5. Dimensions sociale et territoriale : des
réponses insuffisantes
Alors que l'univers du handicap peut être ramené
à un perpétuel combat pour que la personne en situation de
handicap puisse accéder à une vie
« normale », il en est tout autrement pour celui de la
vieillesse, qui, dans les mentalités, est lié à la maladie
et à la mort. C'est l'une des raisons pour lesquelles, pendant une
quarantaine d'années, les politiques d'accompagnement des personnes en
perte d'autonomie ne furent pas affichées comme une priorité. La
crainte de dérapages financiers en est une autre.
Le financement
L'APA
En 2011, l'Assemblée des Départements de France
(ADF) avait déjà souligné les inégalités de
situation entre les départements au sujet de l'APA. Pour des raisons
dites « sociodémographiques », ceux étant
à dominante rurale et ouvrière sont principalement touchés
par des difficultés financières.

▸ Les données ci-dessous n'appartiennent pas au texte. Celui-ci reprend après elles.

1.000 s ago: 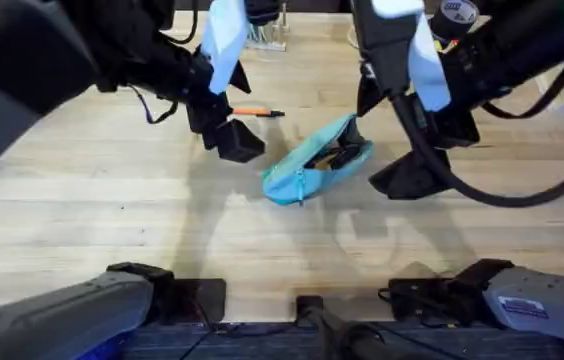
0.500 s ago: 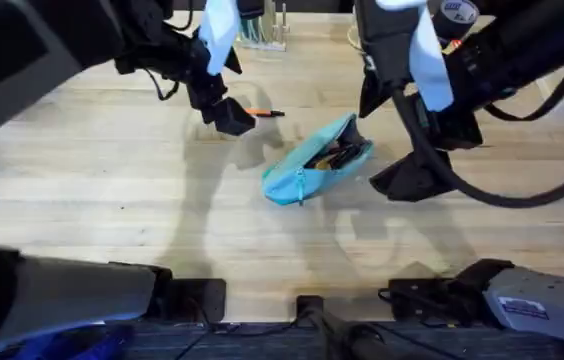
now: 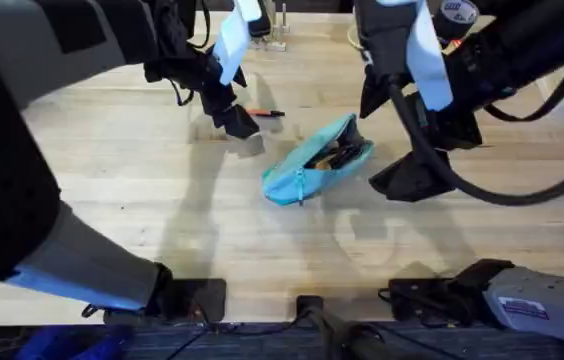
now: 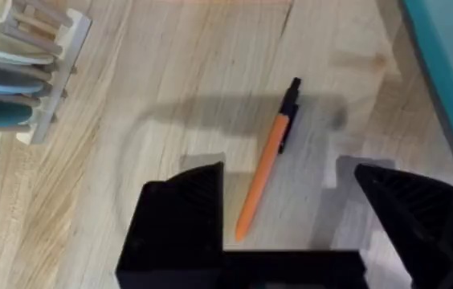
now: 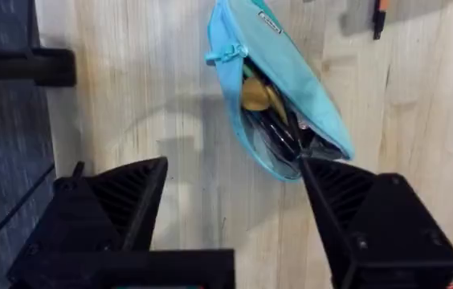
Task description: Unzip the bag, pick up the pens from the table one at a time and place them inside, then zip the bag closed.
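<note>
The left gripper hangs over the table with its jaws spread wide and nothing between the pads. The orange pen lies flat on the wood in the gap between the two black fingers, nearer the finger on the rack's side than the other, touching neither. Its bare orange tip points back toward the gripper body, and its black clip end points away, out beyond the fingertips. Past the jaws and off to one side stands a pale wooden rack holding flat discs on edge. On the opposite side of the jaws, a strip of turquoise fabric cuts across the corner of the left wrist view.

The right gripper also stands open and empty, above the wood. The bag lies just beyond its fingertips, one end of it close to one finger without clear contact. The zipper is undone and the mouth gapes, showing dark and yellowish items inside; the zipper pull sits at the far end of the pouch.

From overhead, the bag lies between the two grippers, and the pen sits just beside the left gripper.
</note>
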`<action>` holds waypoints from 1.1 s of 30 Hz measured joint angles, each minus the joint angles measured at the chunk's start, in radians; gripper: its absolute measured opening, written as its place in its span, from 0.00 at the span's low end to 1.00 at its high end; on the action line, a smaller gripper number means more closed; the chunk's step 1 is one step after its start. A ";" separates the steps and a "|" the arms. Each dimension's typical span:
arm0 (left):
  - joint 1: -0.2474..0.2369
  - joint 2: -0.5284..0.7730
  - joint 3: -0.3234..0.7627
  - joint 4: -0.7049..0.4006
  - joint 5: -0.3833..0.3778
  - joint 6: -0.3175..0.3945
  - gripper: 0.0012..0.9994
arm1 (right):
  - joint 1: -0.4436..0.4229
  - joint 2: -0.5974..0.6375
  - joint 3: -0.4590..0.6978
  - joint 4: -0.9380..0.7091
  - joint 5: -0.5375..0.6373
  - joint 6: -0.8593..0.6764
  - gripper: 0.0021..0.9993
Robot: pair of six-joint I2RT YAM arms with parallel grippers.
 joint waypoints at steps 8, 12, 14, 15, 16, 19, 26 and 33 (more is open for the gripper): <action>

L'ADF insiste notamment sur le
concept de « convergence sans confusion », repris de
laCaisse Nationale de Solidarité pour l'Autonomie (CNSA), entre la prise
en charge des personnes âgées dépendantes et celles des
adultes handicapés.
Dans son rapport de 2009, la Cour des comptes s'interroge sur
les perspectives de financement de l'APA. L'augmentation du nombre de
bénéficiaires s'est ainsi accompagnée d'une hausse
significative des dépenses relatives à cette allocation :
représentant environ 4 milliards d'euros en 2005, elles atteignaient 4,5
milliards en 2007 (soit une hausse de 10,5 % en tout juste deux ans).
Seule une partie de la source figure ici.